Work to be completed ▸
When you reach the line containing "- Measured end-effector" in the entries below, start writing out each line exactly, and stop after the line containing "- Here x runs".

※ ※ ※

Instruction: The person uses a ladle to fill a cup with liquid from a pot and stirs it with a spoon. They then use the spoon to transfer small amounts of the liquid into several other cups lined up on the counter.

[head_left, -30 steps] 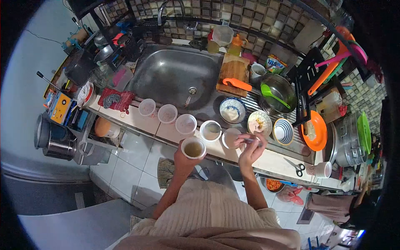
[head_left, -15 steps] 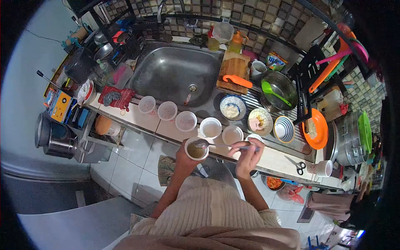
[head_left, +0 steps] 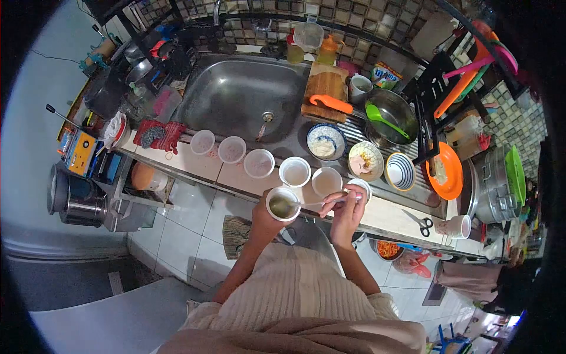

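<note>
My left hand (head_left: pixel 268 219) is wrapped round a white cup (head_left: pixel 283 203) with greenish-brown liquid inside, held just in front of the counter edge. Between the fingers of my right hand (head_left: pixel 348 218) is the handle of a metal spoon (head_left: pixel 312 204); its bowl dips into that cup. Just beyond my hands, a row of plastic cups lines the counter: a whitish one (head_left: pixel 295 171), a cloudy one (head_left: pixel 326 182), and clearer ones to the left, such as this clear cup (head_left: pixel 259 163). Another white cup (head_left: pixel 361 187) is partly hidden behind my right hand.
Behind the cups is a steel sink (head_left: pixel 236 88). Bowls stand on the drainboard: a blue-rimmed bowl (head_left: pixel 315 133), a yellowish bowl (head_left: pixel 365 160) and a striped bowl (head_left: pixel 401 171). A pot (head_left: pixel 389 106) holds a green spoon. Scissors (head_left: pixel 417 219) and stacked cups (head_left: pixel 454 226) lie at right.
The spoon bowl has gone from the upper part of the held cup down into its liquid. My right hand has shifted slightly left and lower, and the view has moved a little.
</note>
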A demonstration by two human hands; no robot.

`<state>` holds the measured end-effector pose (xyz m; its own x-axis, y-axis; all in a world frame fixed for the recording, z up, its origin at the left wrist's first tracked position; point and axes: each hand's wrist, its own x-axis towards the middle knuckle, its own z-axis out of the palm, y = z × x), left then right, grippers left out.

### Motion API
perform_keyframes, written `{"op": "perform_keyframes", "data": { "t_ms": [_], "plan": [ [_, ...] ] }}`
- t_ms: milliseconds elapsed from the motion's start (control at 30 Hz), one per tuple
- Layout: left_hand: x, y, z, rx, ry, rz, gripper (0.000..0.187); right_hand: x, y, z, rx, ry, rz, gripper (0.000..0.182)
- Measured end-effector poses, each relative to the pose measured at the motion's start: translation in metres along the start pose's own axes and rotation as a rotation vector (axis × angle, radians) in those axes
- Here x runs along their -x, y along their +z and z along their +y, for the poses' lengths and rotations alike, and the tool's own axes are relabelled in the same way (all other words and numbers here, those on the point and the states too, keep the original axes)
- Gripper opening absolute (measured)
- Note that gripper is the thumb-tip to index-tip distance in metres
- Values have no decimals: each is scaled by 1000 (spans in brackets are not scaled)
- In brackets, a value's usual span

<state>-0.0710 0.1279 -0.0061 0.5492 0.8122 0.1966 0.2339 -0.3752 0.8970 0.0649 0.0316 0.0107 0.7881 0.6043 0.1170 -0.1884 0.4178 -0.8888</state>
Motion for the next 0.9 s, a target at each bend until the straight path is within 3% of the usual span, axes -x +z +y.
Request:
{"op": "perform_keyframes", "data": {
  "t_ms": [667, 767, 833, 900],
  "plan": [
    [3, -7, -13, 42, -11, 59, 58, -28, 4, -3, 29, -243, 147, 18],
    [4, -8, -12, 25, -5, 64, 57, -25, -9, 16, 222, -415, -7, 24],
    [4, -9, -9, -10, 7, 74, 57, -24, -15, 20, 557, -673, -252, 20],
    [5, -11, -7, 14, -6, 63, 57, -22, -15, 16, 527, -686, -258, 20]
  ]
}}
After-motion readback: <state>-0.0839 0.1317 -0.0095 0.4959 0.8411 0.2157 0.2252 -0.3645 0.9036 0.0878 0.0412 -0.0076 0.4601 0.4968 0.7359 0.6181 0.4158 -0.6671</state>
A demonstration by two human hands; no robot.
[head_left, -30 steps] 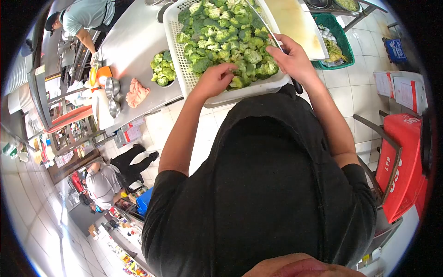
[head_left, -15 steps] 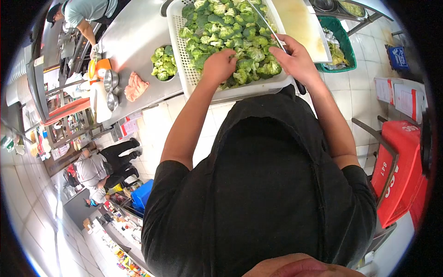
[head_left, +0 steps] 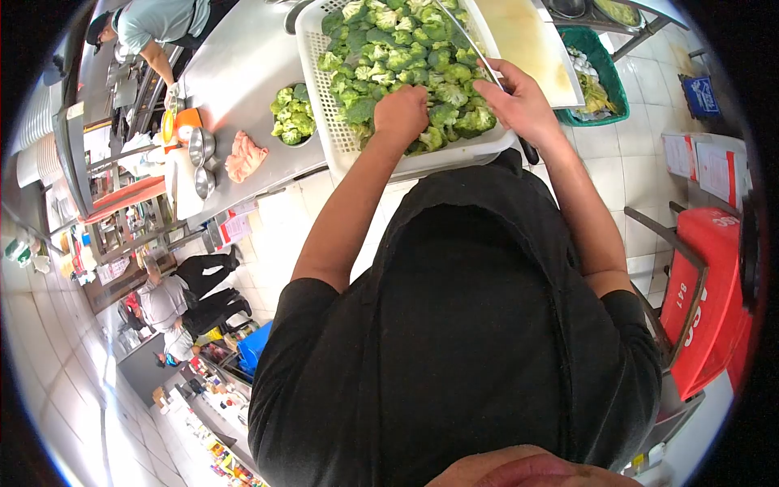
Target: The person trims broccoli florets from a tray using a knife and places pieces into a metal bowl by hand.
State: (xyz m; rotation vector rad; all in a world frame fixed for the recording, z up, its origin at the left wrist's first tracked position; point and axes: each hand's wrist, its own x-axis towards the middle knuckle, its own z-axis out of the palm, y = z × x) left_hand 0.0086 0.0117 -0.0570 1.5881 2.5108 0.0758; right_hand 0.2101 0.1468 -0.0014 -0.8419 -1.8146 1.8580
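Note:
Broccoli florets (head_left: 398, 57) fill a white perforated basket (head_left: 331, 122) in front of me. My left hand (head_left: 402, 115) is down among the florets at the near side, its fingers curled closed. Whatever lies within those fingers is hidden. At the basket's near right corner, my right hand (head_left: 519, 101) is wrapped round a knife (head_left: 471, 42). The blade points away over the broccoli, and the dark handle end shows below my hand.
A cutting board (head_left: 531, 49) lies right of the basket, above a green crate (head_left: 604, 89) of trimmings. On the left are a container of broccoli (head_left: 292, 115), a pink cloth (head_left: 245, 157) and metal bowls (head_left: 201, 146). A co-worker (head_left: 158, 24) stands across the counter; red crates (head_left: 698, 300) are at right.
My left hand has shifted slightly right across the broccoli, and its fingers look more tightly curled. My right hand and the knife stay nearly in place.

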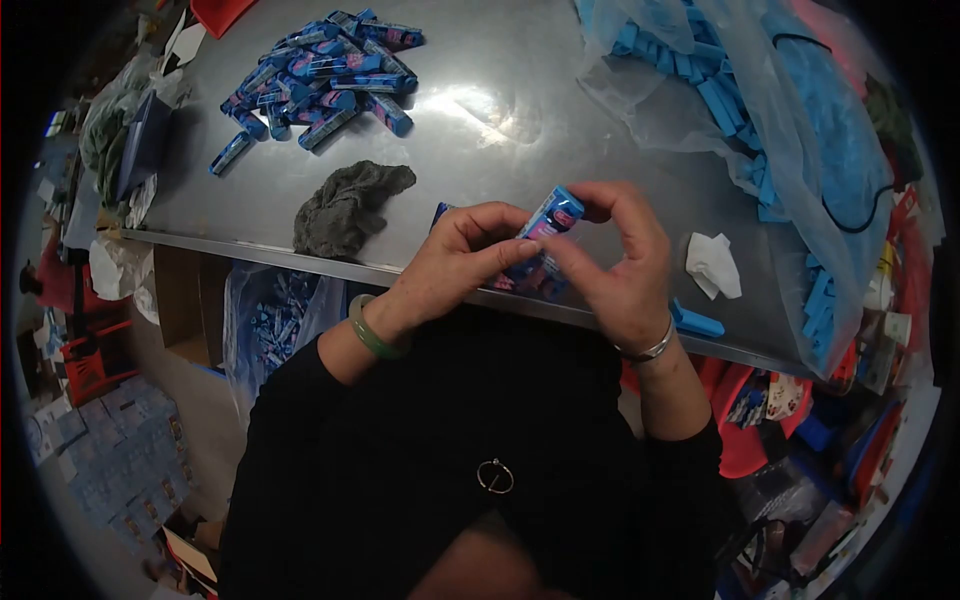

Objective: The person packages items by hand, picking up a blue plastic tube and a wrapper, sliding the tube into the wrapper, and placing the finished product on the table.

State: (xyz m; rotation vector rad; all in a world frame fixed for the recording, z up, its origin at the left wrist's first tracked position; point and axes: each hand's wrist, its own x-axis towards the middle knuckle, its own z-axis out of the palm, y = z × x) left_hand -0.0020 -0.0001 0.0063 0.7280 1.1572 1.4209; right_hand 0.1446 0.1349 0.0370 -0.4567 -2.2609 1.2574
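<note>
Between my two hands a small blue printed packet (553, 212) is tilted up near the table's front edge. My left hand (465, 255) has its fingers wrapped round the lower end of the packet. My right hand (625, 255) pinches the packet with thumb and fingers near its upper end. More blue and pink printed pieces (540, 275) lie below and behind my fingers, partly hidden. A dark grey cloth (350, 208) is on the metal table (500, 60) left of my hands. A crumpled white tissue (713, 265) and a light blue block (697, 321) lie to the right.
A heap of blue packets (325, 75) lies at the back left. Clear plastic bags (800, 150) with light blue blocks (722, 105) cover the right side. Below the front edge hangs a bag of small packets (280, 320), and a red bin (745, 440) is at the lower right.
</note>
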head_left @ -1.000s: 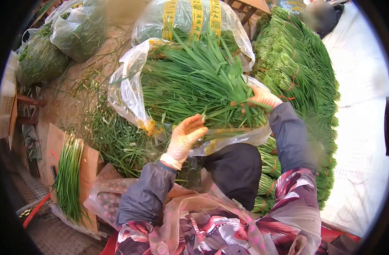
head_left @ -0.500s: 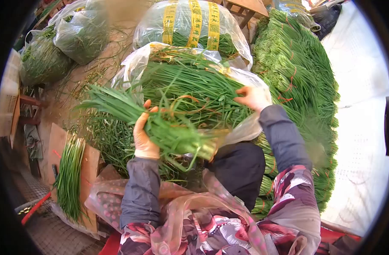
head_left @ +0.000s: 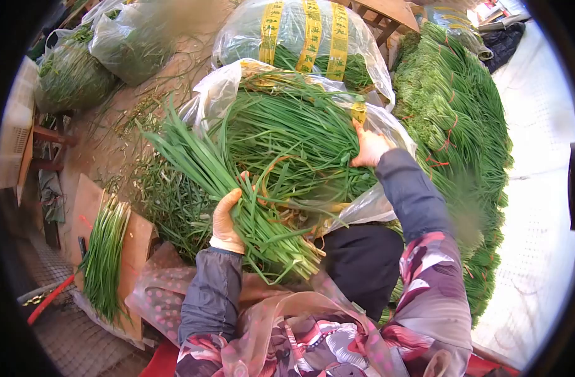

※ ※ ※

Response area ▸
- Measured end-effector poses, each relative to the pose measured at the motion's start: translation in metres along the start pose's own axes and rotation as a rotation vector (axis × angle, radians) in those axes
- Here x runs along their -x, y along their +z and z along their +y, for the poses' lengths and rotations alike, and the tool's own axes are relabelled in the same way (all other words and numbers here, those on the point and the states too, keep the original axes)

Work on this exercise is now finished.